Any man heong po is able to know what is happening in the netherworld through the spirits of the dead. They can see these spirits and can influence them. They are said to be able to cure epilepsy through exorcism, as epilepsy itself is thought to be caught when a kwai enters the patient's body. The kwai is a soul in search of something and therefore, after finding out what it is, the sought-after objects are made up from paper and then burned.

This belief in life beyond death is so deeply-rooted amongst the Chinese that marrying the dead is a common practice. This was how the aunt of a certain Chinese acquaintance in Macau, who had passed away as a child, got married. One day, twenty years after her death, the mother of a boy who had also died very young appeared in the home of the girl's mother requesting that her son marry the daughter of this lady who apparently lived there. The two women were complete strangers but the boy had appeared to his mother in a dream and asked to be married to that girl.

The wedding ceremony took place with the wedding sedan-chair, all the accoutrements and the bride and groom made of paper. After the wedding everything was burned except for the images of the newlyweds. In accordance with the Chinese ritual, these images were taken to the boy's parents' home, kept in a bedroom and put on a bed specially prepared for that purpose. They stayed there for a few days and then they were burned. However, that room remained theirs and the maids cleaned it daily as if they were actually alive and living there.

According to Pierre Thuillier18, it seems that "All science must go through a period of strange superstitions: astronomy and chemistry began with astrology and alchemy respectively. Experimental psychology may have started with animal magnetism and spiritualism". He concludes by quoting Pierre Janet19: "We must neither forget nor scoff at our ancestors".

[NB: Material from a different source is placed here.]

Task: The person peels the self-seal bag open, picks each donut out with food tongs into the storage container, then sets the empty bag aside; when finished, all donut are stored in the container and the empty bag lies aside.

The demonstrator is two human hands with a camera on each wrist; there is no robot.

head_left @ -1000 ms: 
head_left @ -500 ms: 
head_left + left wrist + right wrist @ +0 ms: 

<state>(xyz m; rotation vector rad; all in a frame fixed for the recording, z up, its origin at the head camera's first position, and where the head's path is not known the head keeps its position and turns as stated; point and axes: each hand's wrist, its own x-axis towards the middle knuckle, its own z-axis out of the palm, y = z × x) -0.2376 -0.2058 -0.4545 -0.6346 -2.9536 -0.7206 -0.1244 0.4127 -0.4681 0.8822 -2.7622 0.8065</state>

Those who believe in spiritualism confess that spirits reveal themselves through spinning or dancing tables, strange noises, messages and special powers. This is commonly called orthodox spiritualism. For these people the most important effects said to be caused by the appearance of spirits can include heavy objects moving with some contact but no mechanical assistance, strange noises, changes in the weight of objects, movement of objects located far from the spirit medium, levitation of heavy objects and people, musical instruments playing alone, balls of light silently moving around a room, ghosts, communication of messages using methods such as a ouija board and various complex manifestations such as a stem of grass leaving a bouquet and moving around a table.

One of the specific methods very much in vogue in Europe is automatic writing. According to the physicist Crookes, this writing is not produced by any of the people present. The medium loses all conscious control over his or her hand which starts to write messages on a piece of paper. The medium is completely unaware of what is being written. At first the lines are broad scribbles which become more sharply defined until words appear. There can be no doubt that automatic writing is related to the "sand writing" practised in San Kui shrine and also to t'ip sin.

THE TAOIST SHRINE OF SAN KUI

This shrine is located on the fourth floor20 of a building in the San Kui District of Macau. At the entrance there is a sign reading: San Sin Che Tan, meaning an altar or place reserved for important, pure and faithful objectives, in other words a place reserved for the prayers of the pure and believers.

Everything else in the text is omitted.